This month marks 25 years since Sir Tim Berners-Lee developed the draft of a proposal for we now know as the World Wide Web.
In fact, it’s hard for many of us to imagine how we ever did our school homework – or anything for that matter – without it! Of course the world is a very different place to the one Tim Berners-Lee lived in 1989, the year I joined the BBC in news and current affairs.
Today, Tim Berners-Lee has called for greater for privacy on the web and for people to become the legal owners of their data in order to control when and how it’s used because of rampant identity theft and the invasion of personal and sensitive data that’s now a daily occurrence around the world.
Looking to a brighter future, Tim Berners-Lee predicts there’ll be faster networks and more intelligent computers using Artificial Intelligence (AI), a bit like the world depicted in the movie Minority Report, starring Tom Cruise.
Data will no longer be ‘owned’ by big corporations with sophisticated CRM and data mining tools but by ordinary people who will make living selling their own data to these same organisations.
In fact, according to Tim Berners-Lee, big data is being undermined by companies using their customers’ data for targeted advertising purposes.
“I would like us to build a world in which I have control of my data. I can sell it to you and we can negotiate a price, but more importantly I will have legal ownership of all the data about me.”
In Europe, this is getting a step closer to reality as next year sees the introduction of the EU General Data Protection Regulation that open a new chapter in the development of the world wide web as European legislators seek to put the power of data back into the hands of data subjects rather than data controllers.

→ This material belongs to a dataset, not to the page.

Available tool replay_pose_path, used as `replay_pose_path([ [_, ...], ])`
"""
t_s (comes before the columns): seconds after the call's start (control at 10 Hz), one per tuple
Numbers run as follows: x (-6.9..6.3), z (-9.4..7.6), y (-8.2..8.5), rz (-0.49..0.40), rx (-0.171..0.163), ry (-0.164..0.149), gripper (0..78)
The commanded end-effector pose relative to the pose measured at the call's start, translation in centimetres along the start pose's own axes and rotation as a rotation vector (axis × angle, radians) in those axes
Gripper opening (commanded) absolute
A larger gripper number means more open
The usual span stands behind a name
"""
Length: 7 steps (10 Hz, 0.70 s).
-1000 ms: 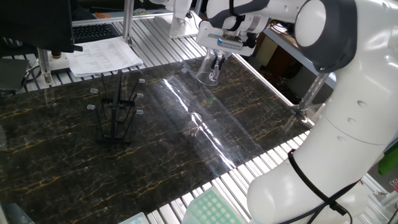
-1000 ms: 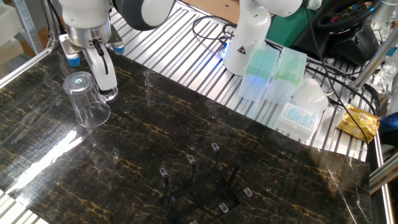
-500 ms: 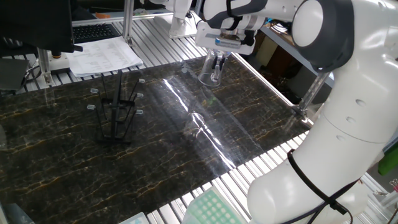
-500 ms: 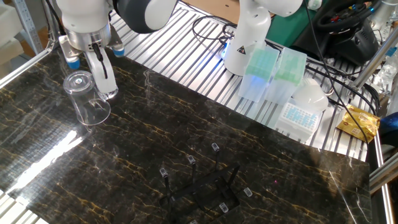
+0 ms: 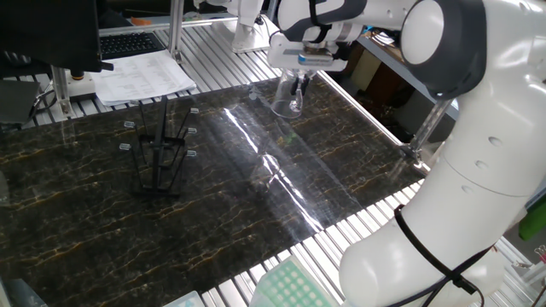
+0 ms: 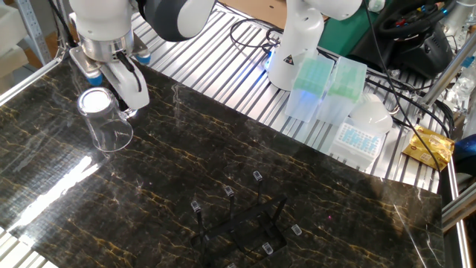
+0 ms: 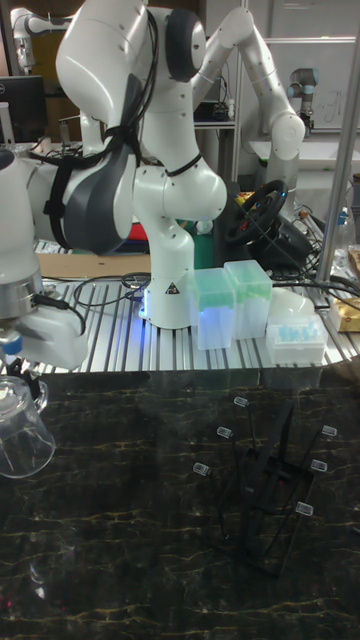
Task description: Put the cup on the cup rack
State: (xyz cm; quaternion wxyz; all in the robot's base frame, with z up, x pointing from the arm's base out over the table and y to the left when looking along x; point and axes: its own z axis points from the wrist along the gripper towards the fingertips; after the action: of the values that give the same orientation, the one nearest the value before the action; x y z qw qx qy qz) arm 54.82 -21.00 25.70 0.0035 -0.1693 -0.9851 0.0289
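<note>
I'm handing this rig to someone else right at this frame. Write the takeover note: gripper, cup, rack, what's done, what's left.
Gripper: at the cup's rim, one finger inside the glass and one outside; it appears shut on the rim.
Cup: clear glass, tilted, at the far end of the dark marble table from the rack. In the tall fixed view it appears lifted off the surface.
Cup rack: black wire stand, upright on the table, prongs bare, well apart from the cup.
Done: cup apparently grasped and raised.
Left: carry it across to the rack and hang it on a prong, then release.
</note>
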Motion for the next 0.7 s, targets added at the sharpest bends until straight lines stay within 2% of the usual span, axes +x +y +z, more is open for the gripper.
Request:
replay_pose_path([
  [0.1, 0.4, -1.4, 2.1, -0.101, 0.020, 0.020, 1.1],
  [0.4, 1.8, -3.0, 5.7, -0.088, 0.030, 0.024, 1.1],
  [0.6, 3.1, -4.0, 8.5, -0.067, 0.033, 0.022, 1.1],
  [0.7, 3.2, -4.1, 8.7, -0.066, 0.035, 0.021, 1.1],
])
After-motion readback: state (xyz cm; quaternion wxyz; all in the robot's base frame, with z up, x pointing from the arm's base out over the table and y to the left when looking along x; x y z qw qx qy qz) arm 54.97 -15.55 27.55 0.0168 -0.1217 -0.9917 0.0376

In the future, data will work in much the same way that calendars work where each person will choose to invite certain people to share events and information with them. Ordinary citizens will have a higher degree of control than they do at present over what data they share with others and this is likely to become the new norm for millions of EU subjects over the next couple of years.
But changing the legal landscape won’t be enough. Tim Berners-Lee says that in order to achieve this new state we’ll have to build powerful computer systems that can adapt to changing environments and allow the protection of privacy to be core to that development.
The business world is slowly waking up to the future internet of things. Microsoft’s Jonathan Woodward believes that we have to think differently about data and that we should move away from the need of ‘big data’ that has so obsessed the marketing profession for the past couple of years.
We’ve also rapidly reached the point where people often struggle to tell the difference between talking to a computer and a real human.
In the future, business will live and die by the way it utilises data and by 2030 non-biological computing will overtake biological computing.
Jonathan Woodward predicts that from 2015 we’ll be living in the ‘age of algorithm’ where machine learning simplifies what were once complex programming tasks and sensors start to make decisions based on AI.
Which sounds like a brave new world provided that we’re still in control rather than the machines we’ve created to improve our lives in an increasingly connected world.